Write down exactly the lines from the one below that has "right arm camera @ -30" to the end of the data, both ends included; the pictures should not appear in your copy.

[[ The data open ]]

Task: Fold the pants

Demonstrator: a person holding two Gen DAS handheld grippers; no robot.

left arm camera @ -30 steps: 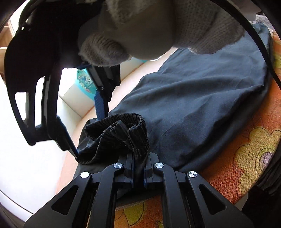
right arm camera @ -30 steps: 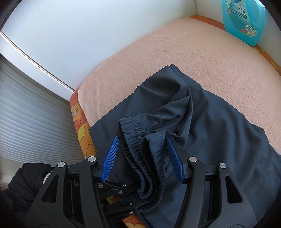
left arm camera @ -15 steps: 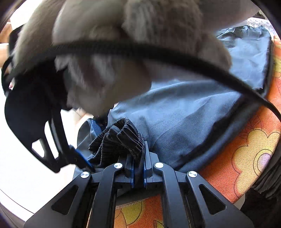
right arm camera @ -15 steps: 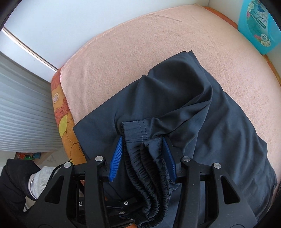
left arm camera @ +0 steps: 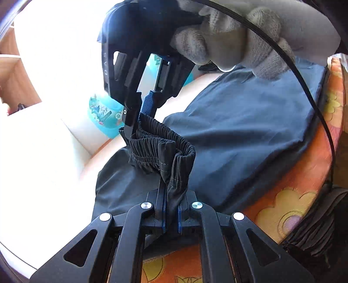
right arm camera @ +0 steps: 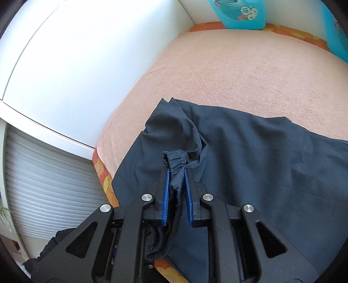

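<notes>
Both claws, left (left arm camera: 170, 214) and right (right arm camera: 176, 191), the latter just closing, pinch the pants' (left arm camera: 239, 135) waistband (left arm camera: 161, 150), apparently to lift it for folding.

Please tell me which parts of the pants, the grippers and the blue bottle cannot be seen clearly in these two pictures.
- Pants: the far leg ends, left wrist view, hidden by the gloved hand.
- Pants, right wrist view: cut off by the right edge.
- Waistband: the part inside the right gripper, covered by its fingers.
- Left gripper: the pinched fabric hides its pads.
- Blue bottle: top cut off; in the left wrist view, washed out by glare.
</notes>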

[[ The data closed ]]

__Problem solution__:
right arm camera @ -30 steps: 
left arm camera @ -15 steps: 
right arm camera @ -15 steps: 
left arm camera @ +0 steps: 
right arm camera @ +0 steps: 

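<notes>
Both claws, left (left arm camera: 170, 214) and right (right arm camera: 176, 191), the latter just closing, pinch the pants' (left arm camera: 239, 135) waistband (left arm camera: 161, 150), apparently to lift it for folding.

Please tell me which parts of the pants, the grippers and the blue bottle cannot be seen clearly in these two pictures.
- Pants: the far leg ends, left wrist view, hidden by the gloved hand.
- Pants, right wrist view: cut off by the right edge.
- Waistband: the part inside the right gripper, covered by its fingers.
- Left gripper: the pinched fabric hides its pads.
- Blue bottle: top cut off; in the left wrist view, washed out by glare.
</notes>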

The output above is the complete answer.